Praising the BJP for its support to the Bill, the minister said, “We took upon ourselves to carry forward the good work which was started by the NDA government.”

The BJP came on board to support the government on the bill after days of wrangling. The support of the main opposition came when the government agreed to drop some controversial words from the proposed legislation.

Observing that passage of the bill would complete the journey which the Prime Minister undertook to the US five years ago, he said the opening up of the nuclear commerce would increase India nuclear power capacity from 4500 MW to 40,000-50,000 MW.

The first step towards ending India’s nuclear isolation since 1974 began in July 2005 when an atomic deal was signed with the US during Singh’s visit there.

Chavan said India would be the first country where liability has been fixed for suppliers as no other country has suffered Bhopal gas tragedy.

Extending support to the bill, BJP asked the government not to be carried away by “phoney campaign” that no global supplier would be coming to India with the proposed law fixing the suppliers’ liability in the event of the nuclear mishap.

Initiating a debate on the bill which was passed by the Lok Sabha, Leader of Opposition Arun Jaitley said the government should not be “apologetic” about inserting a clause making supplier along with operator liable for any nuclear incident.

Referring to recent reports that reactor supplier from several countries would not be interested to come to India, he described it as “phoney campaign”.

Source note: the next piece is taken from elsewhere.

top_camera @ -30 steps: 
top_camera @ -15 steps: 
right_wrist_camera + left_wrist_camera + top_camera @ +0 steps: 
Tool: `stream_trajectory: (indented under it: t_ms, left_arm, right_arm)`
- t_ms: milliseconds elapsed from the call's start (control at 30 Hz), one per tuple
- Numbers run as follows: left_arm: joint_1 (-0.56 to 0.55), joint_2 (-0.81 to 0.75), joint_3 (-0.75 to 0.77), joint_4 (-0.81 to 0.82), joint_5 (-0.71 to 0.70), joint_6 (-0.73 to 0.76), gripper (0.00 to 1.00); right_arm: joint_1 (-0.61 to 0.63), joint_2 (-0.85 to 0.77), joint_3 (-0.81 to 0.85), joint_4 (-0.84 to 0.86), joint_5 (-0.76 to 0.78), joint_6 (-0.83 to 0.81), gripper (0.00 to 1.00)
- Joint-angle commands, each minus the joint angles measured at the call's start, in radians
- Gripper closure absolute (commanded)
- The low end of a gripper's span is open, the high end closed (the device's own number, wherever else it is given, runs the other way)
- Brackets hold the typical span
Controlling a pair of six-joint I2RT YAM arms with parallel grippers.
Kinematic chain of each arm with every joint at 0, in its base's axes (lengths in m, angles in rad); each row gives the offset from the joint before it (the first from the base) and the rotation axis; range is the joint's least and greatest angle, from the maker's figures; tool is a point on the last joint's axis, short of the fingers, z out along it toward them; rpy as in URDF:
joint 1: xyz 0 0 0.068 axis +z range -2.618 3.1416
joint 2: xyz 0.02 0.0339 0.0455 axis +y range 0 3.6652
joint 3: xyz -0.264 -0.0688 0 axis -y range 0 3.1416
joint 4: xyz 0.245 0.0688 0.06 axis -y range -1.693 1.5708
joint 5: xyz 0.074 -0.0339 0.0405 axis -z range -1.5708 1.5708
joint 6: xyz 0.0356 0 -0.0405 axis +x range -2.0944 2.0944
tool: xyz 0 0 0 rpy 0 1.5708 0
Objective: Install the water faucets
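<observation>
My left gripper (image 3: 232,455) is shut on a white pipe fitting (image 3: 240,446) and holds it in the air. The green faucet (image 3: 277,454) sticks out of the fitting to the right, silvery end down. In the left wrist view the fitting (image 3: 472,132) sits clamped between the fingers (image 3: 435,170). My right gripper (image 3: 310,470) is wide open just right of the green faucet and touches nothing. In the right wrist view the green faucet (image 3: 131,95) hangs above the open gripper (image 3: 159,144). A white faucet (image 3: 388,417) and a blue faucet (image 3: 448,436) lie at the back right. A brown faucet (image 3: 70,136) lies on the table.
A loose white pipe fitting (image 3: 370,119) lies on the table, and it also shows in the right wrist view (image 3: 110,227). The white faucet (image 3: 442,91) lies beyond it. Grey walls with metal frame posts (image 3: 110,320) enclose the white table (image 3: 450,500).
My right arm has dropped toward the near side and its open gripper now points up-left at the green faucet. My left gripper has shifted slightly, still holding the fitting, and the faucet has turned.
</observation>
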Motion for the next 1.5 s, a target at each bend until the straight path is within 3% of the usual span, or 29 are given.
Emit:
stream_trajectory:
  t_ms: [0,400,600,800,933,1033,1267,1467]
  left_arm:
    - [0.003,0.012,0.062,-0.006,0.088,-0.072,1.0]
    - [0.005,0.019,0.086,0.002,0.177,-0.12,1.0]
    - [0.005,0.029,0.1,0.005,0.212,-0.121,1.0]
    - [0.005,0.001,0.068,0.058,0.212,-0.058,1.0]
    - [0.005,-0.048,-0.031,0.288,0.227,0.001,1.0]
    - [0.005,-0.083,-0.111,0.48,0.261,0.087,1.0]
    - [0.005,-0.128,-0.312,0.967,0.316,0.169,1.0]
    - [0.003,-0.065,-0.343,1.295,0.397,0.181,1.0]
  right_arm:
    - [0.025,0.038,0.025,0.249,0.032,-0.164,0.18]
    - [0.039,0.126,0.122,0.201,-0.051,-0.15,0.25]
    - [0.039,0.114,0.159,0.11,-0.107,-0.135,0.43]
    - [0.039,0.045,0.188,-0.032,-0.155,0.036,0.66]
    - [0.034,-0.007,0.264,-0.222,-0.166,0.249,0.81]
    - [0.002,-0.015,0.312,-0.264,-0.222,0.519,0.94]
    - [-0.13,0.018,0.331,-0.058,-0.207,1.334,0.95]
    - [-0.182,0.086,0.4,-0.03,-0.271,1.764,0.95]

Making a spirited speech, Chavan said India needed cooperation with the international community in the nuclear field as its own uranium resources are not adequately exploited, preventing adequate utilisation of atomic plants.

The bill was taken up for consideration after days of intense bitterness between the government and opposition parties over the language regarding supplier liability.

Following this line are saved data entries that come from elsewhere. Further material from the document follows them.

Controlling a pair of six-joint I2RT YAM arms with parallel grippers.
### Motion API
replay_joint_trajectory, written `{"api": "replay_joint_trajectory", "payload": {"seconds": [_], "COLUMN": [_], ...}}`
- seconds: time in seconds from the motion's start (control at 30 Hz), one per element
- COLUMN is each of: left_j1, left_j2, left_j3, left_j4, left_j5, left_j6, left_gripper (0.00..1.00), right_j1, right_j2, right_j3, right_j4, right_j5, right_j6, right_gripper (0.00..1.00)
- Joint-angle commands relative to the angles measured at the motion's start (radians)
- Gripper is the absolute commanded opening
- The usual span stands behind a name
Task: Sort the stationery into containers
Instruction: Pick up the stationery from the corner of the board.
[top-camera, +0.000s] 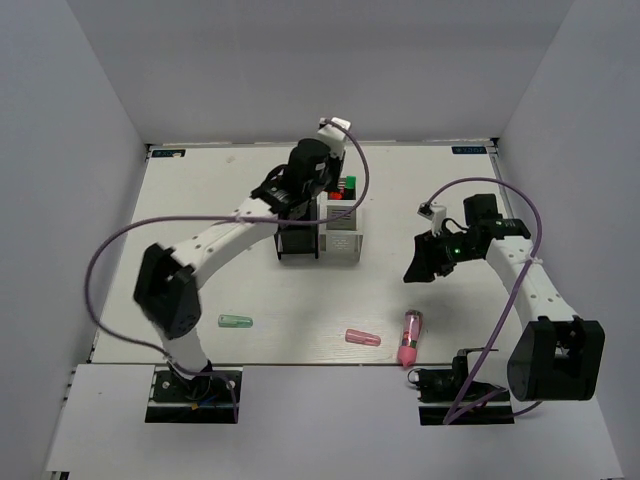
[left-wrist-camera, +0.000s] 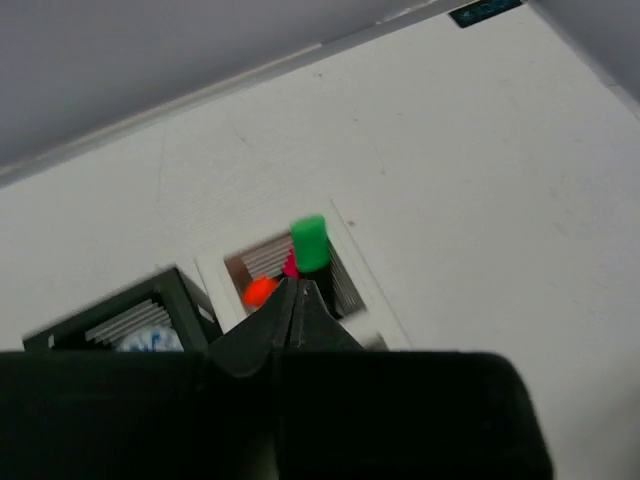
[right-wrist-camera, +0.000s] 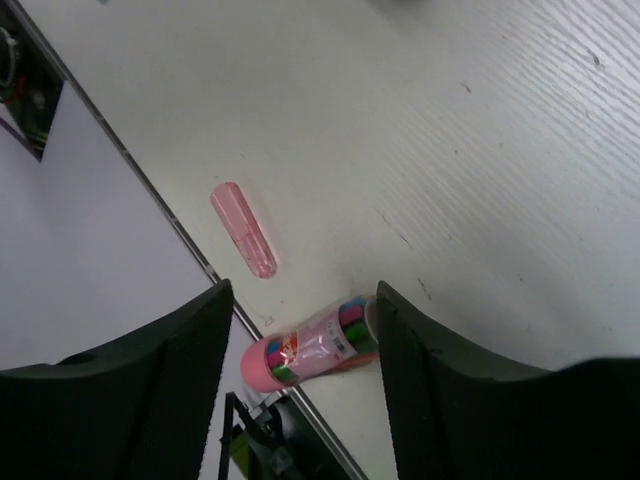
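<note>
Black box (top-camera: 297, 246), white box (top-camera: 343, 238); green cap (left-wrist-camera: 310, 243), orange cap (left-wrist-camera: 260, 291); pink capsule (right-wrist-camera: 243, 228).

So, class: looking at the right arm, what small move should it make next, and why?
Probably lower the right gripper onto the pink-clear tube: the jaws stand open, and in the wrist view the tube lies loose on the table, framed between the two fingers.

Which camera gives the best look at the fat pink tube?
The right wrist view: the pink tube lies close, coloured contents visible. The top view shows the tube small; the left wrist view misses it.
</note>
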Motion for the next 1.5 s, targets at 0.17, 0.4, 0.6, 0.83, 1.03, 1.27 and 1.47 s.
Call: {"api": "replay_joint_trajectory", "payload": {"seconds": [0.17,0.4,0.6,0.83,1.03,1.27,1.47], "left_j1": [-0.064,-0.074,-0.073,-0.073,-0.074,-0.074,-0.073], "left_j2": [-0.606,-0.931,-1.131,-1.254,-1.304,-1.372,-1.396], "left_j3": [-0.324,-0.716,-0.918,-0.969,-0.984,-1.000,-1.007], "left_j4": [-0.600,-0.829,-0.851,-0.875,-0.915,-0.958,-0.980], "left_j5": [-0.151,-0.179,-0.211,-0.214,-0.229,-0.234,-0.265], "left_j6": [-0.274,-0.422,-0.451,-0.453,-0.468,-0.488,-0.494], "left_gripper": [0.71,0.79,0.81,0.81,0.82,0.82,0.82], "right_j1": [0.030,0.067,0.085,0.111,0.148,0.215,0.289], "right_j2": [0.077,0.125,0.233,0.347,0.453,0.518,0.501], "right_j3": [0.016,0.025,-0.014,-0.054,-0.039,-0.030,-0.036], "right_j4": [-0.137,-0.203,-0.231,-0.180,-0.189,-0.137,-0.100], "right_j5": [0.323,0.357,0.321,0.347,0.364,0.520,0.576], "right_j6": [0.010,0.094,0.180,0.269,0.312,0.444,0.496], "right_gripper": [0.57,0.78,0.87,0.87,0.87,0.84,0.73]}}
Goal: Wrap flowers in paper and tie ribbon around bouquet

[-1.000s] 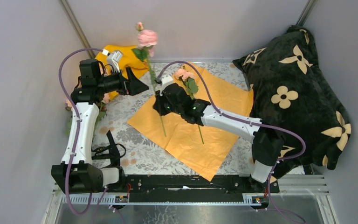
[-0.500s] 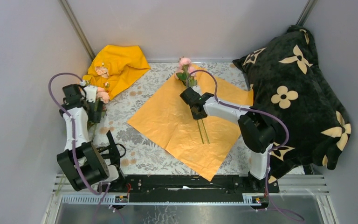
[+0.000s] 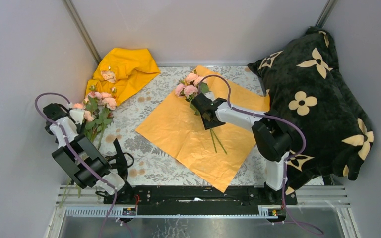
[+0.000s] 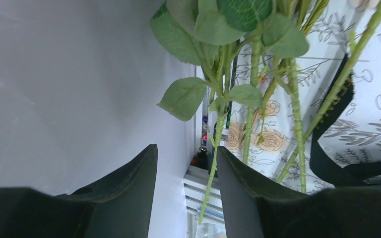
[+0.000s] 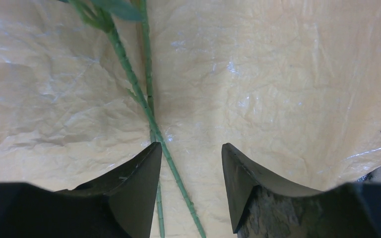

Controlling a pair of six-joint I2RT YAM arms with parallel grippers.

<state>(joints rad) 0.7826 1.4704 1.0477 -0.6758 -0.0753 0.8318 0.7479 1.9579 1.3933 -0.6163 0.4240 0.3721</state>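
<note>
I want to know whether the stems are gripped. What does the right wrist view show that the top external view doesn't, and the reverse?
Only the right wrist view: the right hand has its fingers apart and clamps nothing. Only the top external view: the pink rose heads near the paper's far corner, a second rose bunch on the left, the yellow cloth and the black pillow. Both: green stems lying on the creased orange paper.
</note>
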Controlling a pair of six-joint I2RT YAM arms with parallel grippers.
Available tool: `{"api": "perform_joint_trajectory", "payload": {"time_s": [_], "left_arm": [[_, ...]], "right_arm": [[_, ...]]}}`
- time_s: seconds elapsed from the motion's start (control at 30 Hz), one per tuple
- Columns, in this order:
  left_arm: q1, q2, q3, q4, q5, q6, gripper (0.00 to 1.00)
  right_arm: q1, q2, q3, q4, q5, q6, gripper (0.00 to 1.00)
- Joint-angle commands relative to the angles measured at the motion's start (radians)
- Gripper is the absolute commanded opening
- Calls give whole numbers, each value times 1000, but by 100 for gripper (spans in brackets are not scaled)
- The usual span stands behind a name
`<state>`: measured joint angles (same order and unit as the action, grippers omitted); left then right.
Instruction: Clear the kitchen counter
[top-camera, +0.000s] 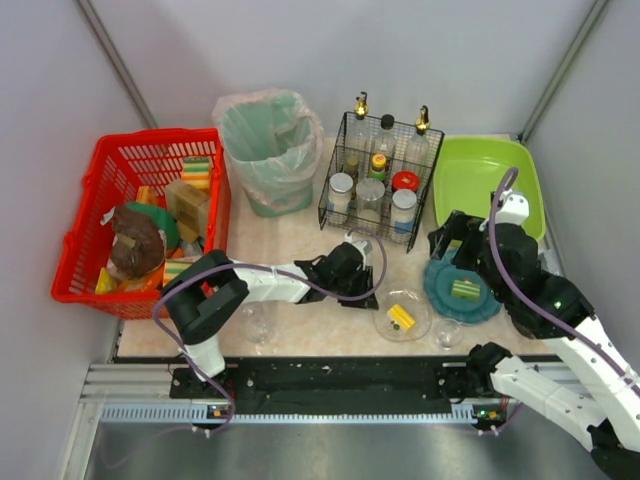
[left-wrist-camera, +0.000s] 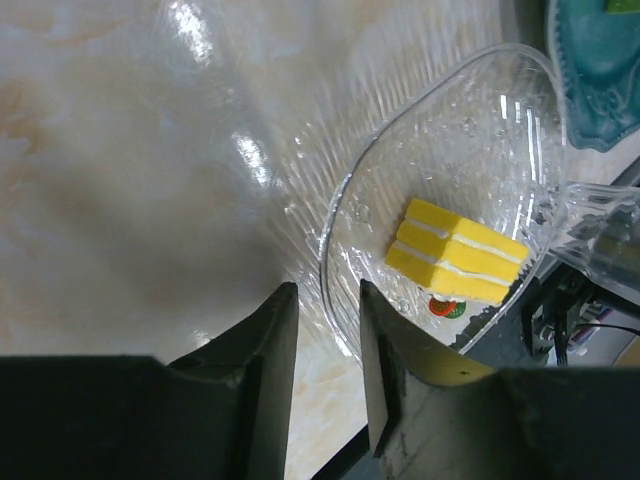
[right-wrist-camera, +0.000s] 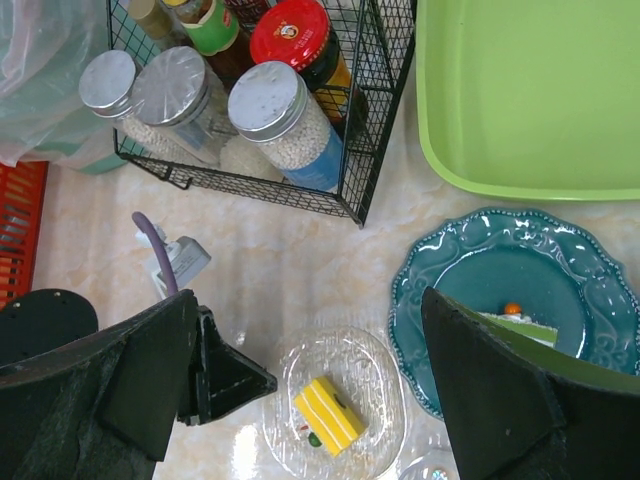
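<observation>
Top view: the counter (top-camera: 290, 245) is stretching from the arms' bases to the back wall. It is carrying a red basket (top-camera: 95, 215), a lined bin (top-camera: 268, 150), a wire rack (top-camera: 335, 215) of jars and a green tub (top-camera: 488, 185) along its far side. Nearer the bases, a teal plate (top-camera: 440, 285) with a green slice (top-camera: 465, 290) is sitting just beside a glass dish (top-camera: 385, 325) that is holding a yellow slice (top-camera: 401, 317). A small glass (top-camera: 447, 333) is standing near both. The left gripper (top-camera: 368, 296) is reaching across to the dish's left edge. The right gripper (top-camera: 448, 250) is hovering over the plate's far-left side.

Left wrist: its fingers (left-wrist-camera: 275, 345) are standing narrowly parted astride the dish's rim, one outside and one over the inside. Bare counter is showing in the gap, so the claw is not pressed together. Whether either finger is touching the glass I cannot tell.

Right wrist: this claw is spread wide with nothing between its fingers, hanging above the counter. The dish is lying below the gap, the plate is partly hidden behind the right finger, and the rack and tub are sitting beyond.
</observation>
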<state>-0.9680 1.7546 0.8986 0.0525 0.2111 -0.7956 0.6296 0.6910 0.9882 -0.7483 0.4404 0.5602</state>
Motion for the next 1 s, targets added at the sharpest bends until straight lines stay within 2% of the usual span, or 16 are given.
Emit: {"api": "perform_joint_trajectory", "payload": {"time_s": [0.0,0.23,0.33,0.37,0.57,0.8,0.97], "left_arm": [[-3,39,68,-49,-21,-50,32],[-3,28,102,-177,-68,-48,15],[-3,10,106,-218,-91,-27,1],[-3,3,106,-232,-105,-21,0],[-3,-70,111,-356,-196,19,0],[-1,-199,91,-565,-374,53,0],[2,-303,-18,-592,-371,41,0]], "right_arm": [[-8,-8,-3,26,11,4,91],[-8,-21,-8,29,9,7,91],[-8,-22,-8,27,0,7,91],[-8,-25,-11,27,-2,9,91],[-8,-28,-14,27,-12,15,91],[-8,-25,-31,41,-31,29,91],[-8,-8,-48,55,-40,33,91]]}}
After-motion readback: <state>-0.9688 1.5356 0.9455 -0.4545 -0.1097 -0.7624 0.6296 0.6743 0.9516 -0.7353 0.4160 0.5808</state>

A clause on supplier was subsequently rephrased after negotiations with the opposition including a couple of meetings convened by Finance Minister Pranab Mukherjee to break the deadlock.

The original version of the amendment had come under sharp attack from the BJP and Left parties as it provided for proving the “intent” of a supplier of causing an accident if an operator were to claim compensation.

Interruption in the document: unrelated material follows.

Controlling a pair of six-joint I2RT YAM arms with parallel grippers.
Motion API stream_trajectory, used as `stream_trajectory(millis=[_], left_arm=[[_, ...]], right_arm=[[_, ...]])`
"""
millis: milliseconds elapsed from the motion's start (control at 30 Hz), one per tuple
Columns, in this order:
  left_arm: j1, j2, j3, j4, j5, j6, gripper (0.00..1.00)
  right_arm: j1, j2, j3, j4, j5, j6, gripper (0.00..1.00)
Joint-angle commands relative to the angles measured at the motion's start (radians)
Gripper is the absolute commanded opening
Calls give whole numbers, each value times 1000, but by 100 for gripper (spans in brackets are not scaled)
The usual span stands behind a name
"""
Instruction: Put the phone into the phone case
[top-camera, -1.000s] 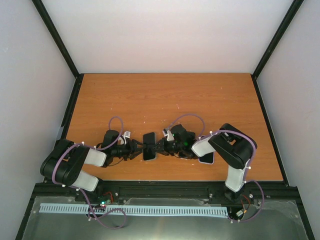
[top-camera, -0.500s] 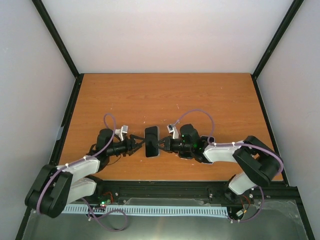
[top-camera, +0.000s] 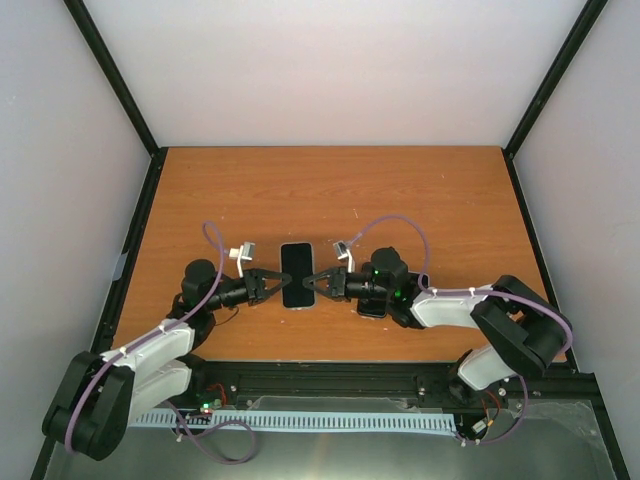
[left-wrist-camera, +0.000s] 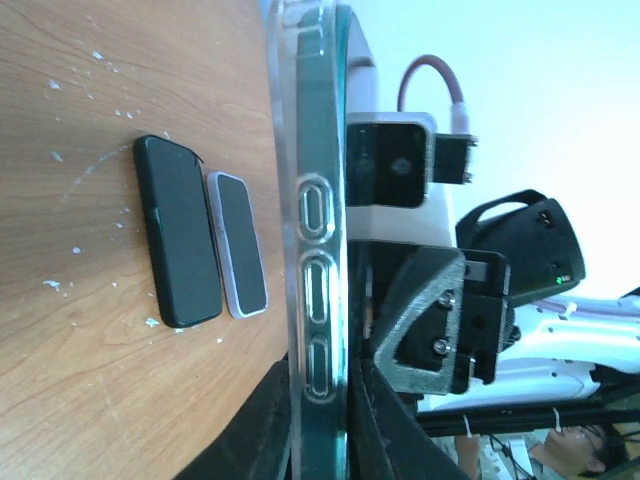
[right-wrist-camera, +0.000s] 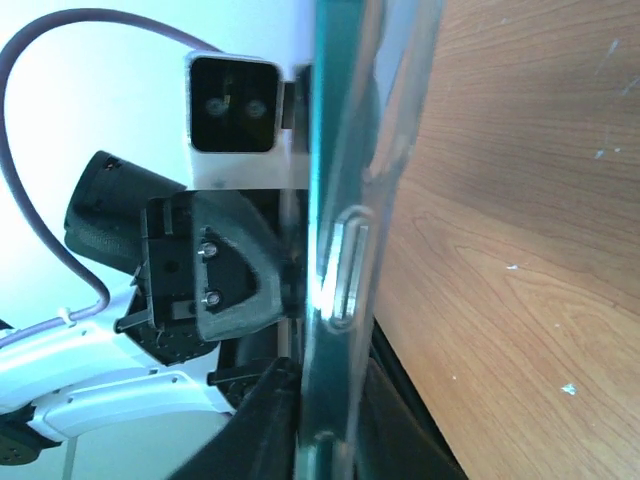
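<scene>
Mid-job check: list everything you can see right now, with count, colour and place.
phone: 1, black screen, front-centre of the table, between the two grippers
clear case: 1, transparent, around that phone's edge; I cannot tell whether it is fully seated
second phone: 1, black, flat on the table, seen from the left wrist
third phone: 1, dark screen with a pale lilac rim, right beside the second phone
table: 1, orange-brown wood
walls: 3, white, with black frame posts, around the table
cables: 2, purple, one looping over each arm
left gripper: 1, black, shut on the clear case's left edge
right gripper: 1, black, shut on its right edge
</scene>
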Motion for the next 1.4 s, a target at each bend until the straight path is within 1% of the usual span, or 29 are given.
stream_trajectory(millis=[0,33,100,133,200,300,400,467,500,633,733,767,933,967,1000,1100,1233,1367], left_arm=[[-12,-13,-20,122,33,-45,5],[-13,-15,-20,128,27,-47,1],[-13,-20,-22,139,15,-56,0],[-13,-20,-21,148,11,-55,0],[-13,-20,-16,165,12,-45,0],[-13,-19,-4,185,15,-33,0],[-13,-17,5,214,18,-29,0],[-13,-16,10,227,18,-29,0],[-12,-17,11,229,19,-26,0],[-13,-21,25,181,13,7,0],[-13,-33,22,139,-9,30,0],[-12,-40,20,125,-14,36,0],[-13,-87,11,62,-36,65,0],[-13,-93,10,57,-31,65,0],[-13,-95,12,56,-19,68,0],[-13,-91,42,28,40,94,0],[-13,-96,70,-6,122,117,0],[-13,-124,83,-26,187,128,0]], right_arm=[[7,3,-14,133,-30,20,23],[7,-1,-20,131,-32,19,31],[7,-5,-37,127,-36,14,48],[7,-5,-45,128,-38,13,54],[7,-3,-60,135,-43,17,58],[9,-1,-79,174,-64,38,57],[12,2,-89,190,-78,53,53],[14,2,-99,207,-76,66,47],[15,3,-107,222,-77,74,43],[15,-1,-114,252,-76,104,18],[15,-9,-124,266,-65,128,4],[15,-12,-128,273,-62,140,3],[15,-29,-135,269,-55,153,3],[15,-37,-133,256,-54,143,4],[14,-47,-129,232,-51,125,8],[13,-101,-115,99,-25,37,25],[11,-207,-63,-152,27,-100,49],[5,-325,16,-435,134,-229,64]])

The parties had contended that it was impossible to prove an intent on the part of suppliers or their employees in case of an accident.

The controversial word “intent” found its mention in an earlier government amendment, which was different from the one recommended by the Parliamentary Committee that examined the bill.

On questions over the clause under which the government will be taking full responsibility of liability for plants not run by the government, Chavan said this had been done to prevent any insurance company official from visiting “certain” installations for strategic reasons.

He said the government is in talks with four companies from the US, France, Japan and Russia for supplying of reactors.

The minister also insisted that the cost of nuclear power would be comparable with coal-based energy.

With regard to the country’s domestic nuclear programme, Chavan said work is going on for development of Thorium-based programme as part of energy security.

He also allayed apprehensions on account of management of nuclear waste, saying spent fuel would be reprocessed and the residue would be carefully stored.

Chavan also said there was a need for taking a relook at the Public Liability Act of 1991, enacted after the Bhopal gas tragedy, as the compensation amount is too low at Rs 25,000 for death.

After Chavan responded to all the queries raised by members, the Prime Minister reminded him that he had forgotten to give clarification to the question asked by Satish Mishra (BSP).

Mishra wanted to know the period by which a victim could claim compensation. Chavan said the period was 20 years.

He said the country has 1,47,000 tonnes of known uranium resources but in certain areas like those in Meghalaya and Andhra Pradesh, mining is yet to begin because of “local” and environmental reasons.